They way you describe it would be if I owed you 100k and you sold the debt to your brother, now your brother would have to pay that debt as I'd just declare bankruptcy as a limited company. So this would mean your brother would have to pay you the 100K even though you sold him that debt. I think you got it all mixed up on how it works.


----------



## pb97613 (Apr 2, 2012)

Corporate debt can be bought and sold in a variety of ways. However wayland will need to fun the amount that they have bought the debt for. This can be done where wayland gives a sum of cash to the company's that are owed the money and will pursue the original borrower for funds. Company's can also transfer the ownership of the debt so that the new buyer doesn't need to outlay the money upfront for the purchase. Without seeing the detail behind the options that have been exercised (and the general public doesn't need to see it), you don't know how the debt had been sold. Further if we take the instance where wayland just paid a sum in cash for the debt so they can collect it, they are either paying interest on that borrowed money or are seeking to get a better investment return out of the collection of those funds than they would of from other utilisation of thee available funds.


----------



## pb97613 (Apr 2, 2012)

I don't really see much point in arguing theoretical specifics of wayland buying Maelstroms debt off another business. I just wanted to give people a better understanding of what occurs during liquidation of a company and where they now stand with Maelstrom as potential creditors.


----------



## humakt (Jan 2, 2008)

There is a case that Mealstrom may be in trouble with regards to transfering assets out of the company. 

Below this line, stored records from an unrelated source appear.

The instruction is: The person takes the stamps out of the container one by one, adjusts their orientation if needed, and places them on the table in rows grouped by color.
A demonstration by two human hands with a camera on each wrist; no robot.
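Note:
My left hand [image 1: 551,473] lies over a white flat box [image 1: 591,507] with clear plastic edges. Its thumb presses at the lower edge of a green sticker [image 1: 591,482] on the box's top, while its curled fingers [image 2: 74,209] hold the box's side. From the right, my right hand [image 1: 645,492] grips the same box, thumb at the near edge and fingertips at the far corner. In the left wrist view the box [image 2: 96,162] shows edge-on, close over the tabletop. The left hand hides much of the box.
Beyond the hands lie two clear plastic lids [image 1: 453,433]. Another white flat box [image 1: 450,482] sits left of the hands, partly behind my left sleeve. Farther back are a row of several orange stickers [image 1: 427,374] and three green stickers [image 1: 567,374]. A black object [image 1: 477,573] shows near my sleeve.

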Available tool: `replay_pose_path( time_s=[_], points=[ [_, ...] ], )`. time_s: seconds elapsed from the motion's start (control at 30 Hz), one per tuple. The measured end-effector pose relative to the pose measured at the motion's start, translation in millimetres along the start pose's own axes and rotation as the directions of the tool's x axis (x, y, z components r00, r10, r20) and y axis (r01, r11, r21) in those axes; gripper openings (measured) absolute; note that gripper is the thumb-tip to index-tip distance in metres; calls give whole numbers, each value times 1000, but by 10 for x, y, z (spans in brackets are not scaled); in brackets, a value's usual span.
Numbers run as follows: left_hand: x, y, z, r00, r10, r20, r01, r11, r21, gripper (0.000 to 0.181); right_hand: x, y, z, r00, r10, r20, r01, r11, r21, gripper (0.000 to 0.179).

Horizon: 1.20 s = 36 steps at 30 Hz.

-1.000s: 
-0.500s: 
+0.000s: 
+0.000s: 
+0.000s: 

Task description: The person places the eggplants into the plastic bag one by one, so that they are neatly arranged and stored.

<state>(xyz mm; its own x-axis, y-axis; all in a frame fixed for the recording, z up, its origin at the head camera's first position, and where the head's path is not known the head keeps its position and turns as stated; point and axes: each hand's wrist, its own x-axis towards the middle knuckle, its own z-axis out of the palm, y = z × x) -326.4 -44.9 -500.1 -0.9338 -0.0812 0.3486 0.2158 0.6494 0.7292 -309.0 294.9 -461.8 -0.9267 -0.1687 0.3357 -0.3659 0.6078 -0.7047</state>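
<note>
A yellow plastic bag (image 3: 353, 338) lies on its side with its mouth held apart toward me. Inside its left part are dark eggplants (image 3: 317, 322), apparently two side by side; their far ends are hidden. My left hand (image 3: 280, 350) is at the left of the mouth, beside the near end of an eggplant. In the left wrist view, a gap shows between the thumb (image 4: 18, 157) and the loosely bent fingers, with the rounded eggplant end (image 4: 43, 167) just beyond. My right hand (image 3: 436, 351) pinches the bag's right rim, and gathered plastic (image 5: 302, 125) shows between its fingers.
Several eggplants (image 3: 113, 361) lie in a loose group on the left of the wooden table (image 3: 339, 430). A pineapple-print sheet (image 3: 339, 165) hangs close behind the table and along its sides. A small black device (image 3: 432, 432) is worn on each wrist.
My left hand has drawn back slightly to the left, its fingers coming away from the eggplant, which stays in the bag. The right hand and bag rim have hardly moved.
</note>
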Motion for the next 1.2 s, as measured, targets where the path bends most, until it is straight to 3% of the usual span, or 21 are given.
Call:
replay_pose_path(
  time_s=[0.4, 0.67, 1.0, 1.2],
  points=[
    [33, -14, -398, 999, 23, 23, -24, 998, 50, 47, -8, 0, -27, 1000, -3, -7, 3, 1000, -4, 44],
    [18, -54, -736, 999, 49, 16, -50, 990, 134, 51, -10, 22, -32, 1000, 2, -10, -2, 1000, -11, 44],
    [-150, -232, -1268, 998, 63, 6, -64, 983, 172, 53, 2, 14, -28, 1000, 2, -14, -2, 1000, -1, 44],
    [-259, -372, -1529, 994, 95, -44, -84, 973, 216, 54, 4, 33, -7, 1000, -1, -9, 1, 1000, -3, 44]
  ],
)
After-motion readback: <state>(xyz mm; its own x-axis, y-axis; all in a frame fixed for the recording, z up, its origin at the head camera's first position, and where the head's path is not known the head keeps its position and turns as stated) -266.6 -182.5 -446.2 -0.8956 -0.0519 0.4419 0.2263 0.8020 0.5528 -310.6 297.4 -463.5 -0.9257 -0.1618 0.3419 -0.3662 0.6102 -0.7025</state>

You can be personally liable for company debts as a compnay director if successful wrongful trading proceedings are started after a company has gone into insolvent liquidation. The liquidator may apply to court for an order that you should contribute to the company's assets. This could happen if, before the winding up began, you knew - or should have concluded - there was no reasonable prospect of avoiding insolvent liquidation, and you failed to take every step to minimise the potential loss to the company's creditors. 

Obviously we don't know all the details so its not as if we know if this may happen. I have personally never bought anything from Maelstrom so Im totally unaffected by this.


----------



## maddermax (May 12, 2008)

One way or another, this is bad business, and it's the customers who are getting farked over. Hopefully the whole story gets shaken out in time, and we can see what actually happened.


----------



## Djinn24 (Jan 12, 2008)

Pb, that is the largest amount of BS I have seen I in a while. Unless UK business law are completely ass backward from the US then Wayland owes the rest of MG creditors dick. 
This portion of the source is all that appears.